After the First World War, Reza Shah immediately suspended the Baladieh Law of 1907 and the decentralized and autonomous city councils were replaced by centralist/sectoralist approaches of governance and planning. The changes in the urban fabric started with the street-widening act of 1933 which served as a framework for changes in all other cities. As a result of this act, the traditional texture of the city was replaced with cruciform intersecting streets creating large roundabouts, located on the major public spaces such as the bazaar or the hussainia.
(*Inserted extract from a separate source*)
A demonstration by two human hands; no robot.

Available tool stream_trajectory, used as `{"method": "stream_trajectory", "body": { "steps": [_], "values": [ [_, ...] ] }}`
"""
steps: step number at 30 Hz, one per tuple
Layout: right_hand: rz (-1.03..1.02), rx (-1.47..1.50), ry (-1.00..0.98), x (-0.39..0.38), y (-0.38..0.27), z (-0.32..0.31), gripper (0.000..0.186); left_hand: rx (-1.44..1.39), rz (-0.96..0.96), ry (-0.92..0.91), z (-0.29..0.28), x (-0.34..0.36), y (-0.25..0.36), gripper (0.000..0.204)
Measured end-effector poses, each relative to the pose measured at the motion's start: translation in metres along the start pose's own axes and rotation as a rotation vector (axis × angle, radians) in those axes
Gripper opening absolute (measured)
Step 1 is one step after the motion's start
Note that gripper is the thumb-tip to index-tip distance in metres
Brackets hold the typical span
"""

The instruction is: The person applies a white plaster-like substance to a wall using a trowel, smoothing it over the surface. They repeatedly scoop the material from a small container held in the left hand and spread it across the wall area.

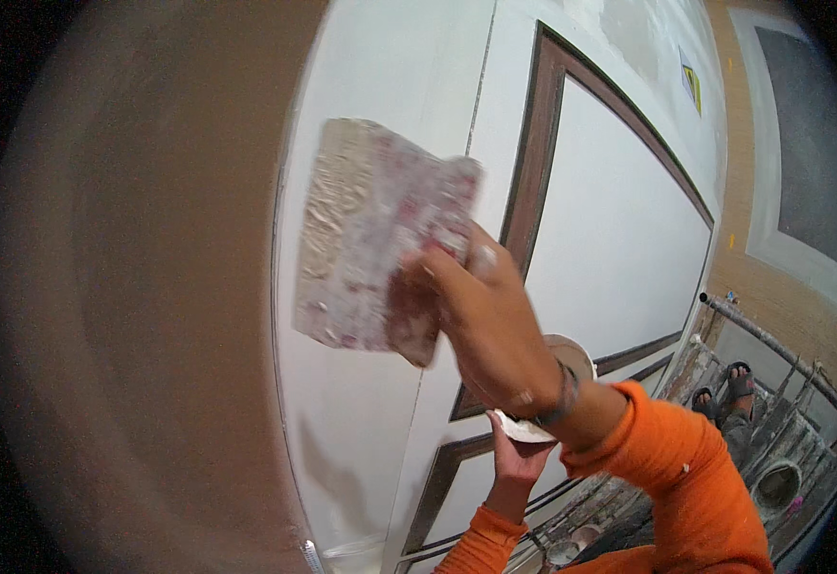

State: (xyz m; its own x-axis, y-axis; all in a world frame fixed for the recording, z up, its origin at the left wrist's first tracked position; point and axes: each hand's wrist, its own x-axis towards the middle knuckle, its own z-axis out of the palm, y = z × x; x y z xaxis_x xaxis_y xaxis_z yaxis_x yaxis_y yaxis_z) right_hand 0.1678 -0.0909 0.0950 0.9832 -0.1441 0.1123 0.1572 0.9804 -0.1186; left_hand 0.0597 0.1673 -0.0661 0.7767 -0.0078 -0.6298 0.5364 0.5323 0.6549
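Observation:
My right hand (pixel 490 325) grips a wide flat spreader (pixel 361 230), coated with white and reddish residue and rough cream paste along one side, raised in front of the white panelled wall (pixel 619 201). Below and partly behind it, my left hand (pixel 514 464) holds a tray or board (pixel 531 430) with white paste on it, mostly hidden by my right wrist. Brown moulding (pixel 648 129) frames the wall panels. Both forearms are in orange sleeves.
A brown surface (pixel 150 287) fills the left side. At lower right are a scaffold plank platform (pixel 677 383) with a metal rail (pixel 763 335), a bucket (pixel 777 488) and a person's feet in dark sandals (pixel 739 383). A dark grey panel (pixel 811 143) stands at upper right.

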Motion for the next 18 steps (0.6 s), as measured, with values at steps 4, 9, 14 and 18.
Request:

As an attempt to create a network for the easy movement of goods and vehicles in Tehran, the city walls and gates were demolished in 1937 and replaced by wide streets cutting through the urban fabric. The new city map of Tehran in 1937 was heavily influenced by modernist planning patterns of zoning and gridiron network. 
 Tehran features a semi-arid climate (Köppen climate classification: BSk). Tehran's climate is largely defined by its geographic location, with the towering Alborz Mountains to its north and the central desert to the south. It can be generally described as mild in the spring and autumn, hot and dry in the summer, and cold in the winter. Because the city is large with significant differences in elevation among various districts, the weather is often cooler in the hilly north than in the flat southern part of Tehran. For instance, the 17.3 km (10.7 mi) Valiasr Street runs from the Tehran's railway station than, 1,117 m (3,665 ft) elevation above sea level, in the south of the city to the Tajrish Square, 1,612 m (5,289 ft) elevation above sea level, in the north.[citation needed] However, the elevation can even rise up to 1,900 m (6,200 ft) at the end of the Velenjak Street in the north of Tehran.
In February 2005, heavy snow covered all of the parts of the city. Snow depth was 15 cm (6 in) in south part of the city and 100 cm (39 in) in the north of city. A newspaper said it had been the worst weather for 34 years. 10,000 bulldozers and 13,000 municipal workers deployed to keep the main roads open. 

On February 3, 2014, Tehran reached a heavy snowfall, specifically in the northern parts of the city, with a height of 2 meters. Within the one week successive snowfall roads were made impassable in some areas in north of Tehran along with a temperature variety of -8 °C to -16 °C  

On June 3, 2014, a severe thunderstorm with powerful microbursts created a haboob that engulfed the city in sand and dust. Five people were killed and more than 57 injured. This disaster also knocked numerous trees and power lines down. It struck between 5 and 6 PM, plummteing temperatures from 33 °C to 19 °C in just an hour. The dramatic temperature drop was accompanied by wind gusts reaching nearly 118 km/h.